Under Federal Rule of Evidence 702, "[i]f scientific, technical, or other specialized knowledge will assist the trier of fact to understand the evidence or to determine a fact in issue, a witness qualified as an expert by knowledge, skill, experience, training, or education, may testify thereto in the form of an opinion or otherwise, if (1) the testimony is based upon sufficient facts or data, (2) the testimony is the product of reliable principles and methods, and (3) the witness has applied the principles and methods reliably to the facts of the case." The enumerated requirements are often described in shorthand as "qualification, reliability, and fit." See, e.g., In re Unisys Sav. Plan Litig., 173 F.3d 145, 156 (3d Cir. 1999). Under the rule announced in Daubert v. Merrill-Dow Pharmaceuticals, Inc., 509 U.S. 579 (1993), and expanded in Kumho Tire Co. v. Carmichael, 526 U.S. 137 (1999), district courts must ensure that experts -- scientific and otherwise -- will offer testimony that is methodologically sound and relevant to the facts of the case before admitting their testimony. See Daubert, 509 U.S. at 590--91; Kumho, 526 U.S. at 149.

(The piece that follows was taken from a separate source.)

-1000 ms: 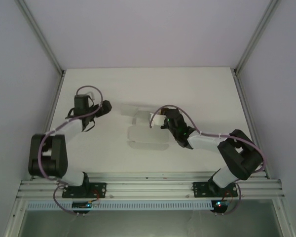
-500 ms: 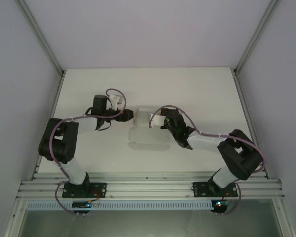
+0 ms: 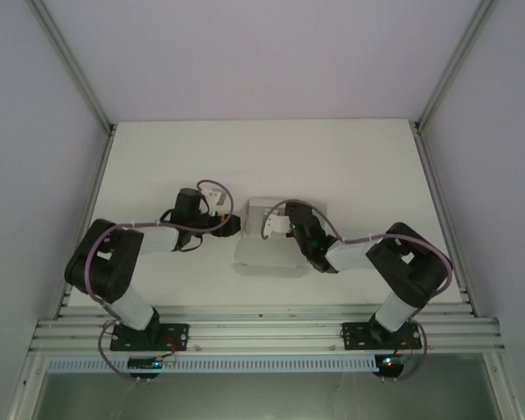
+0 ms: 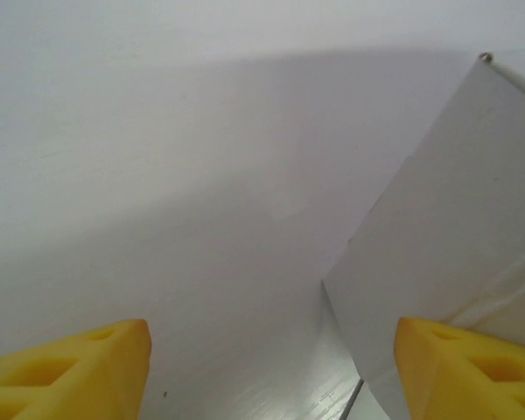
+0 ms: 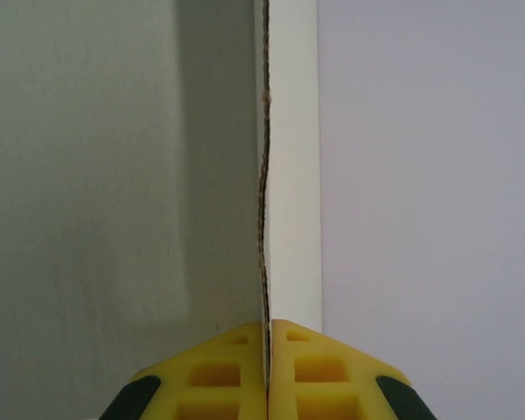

Gering summarizes, in a footnote, his methodology regarding the 67% deduction for all back end profits. See Gering Report at 13 n.25.*fn9 Gering's 67% reduction for back end profits appears to be based on testimony at trial that a purchase of DIG back end services costs $100, while the front end services cost only $10. Id. (citing April 30, 2008 Jury Trial Transcript). However, as Gering notes, by this calculation the back end actually accounts for 91% of profits for a customer purchasing one website. See id. But Gering also notes that the price of two websites is $150. Id. He settles on the calculation that the back end accounts for 2/3 (i.e. $100/$150) of profits. Id.

Gering's methodology regarding the 50% deduction of the remaining front end profits is based on the trial testimony of ConsulNet's liability expert Hokkanen. Id. at 13-14. Hokkanen testified that DIG's front end is made up of two pages; that the jury found that DIG did not infringe on ConsulNet's front homepage; and that the homepage is typically thought of as the most important web page of a website. Id. Gering, therefore, concludes that a 50% deduction of DIG's front end revenues is appropriate. Id.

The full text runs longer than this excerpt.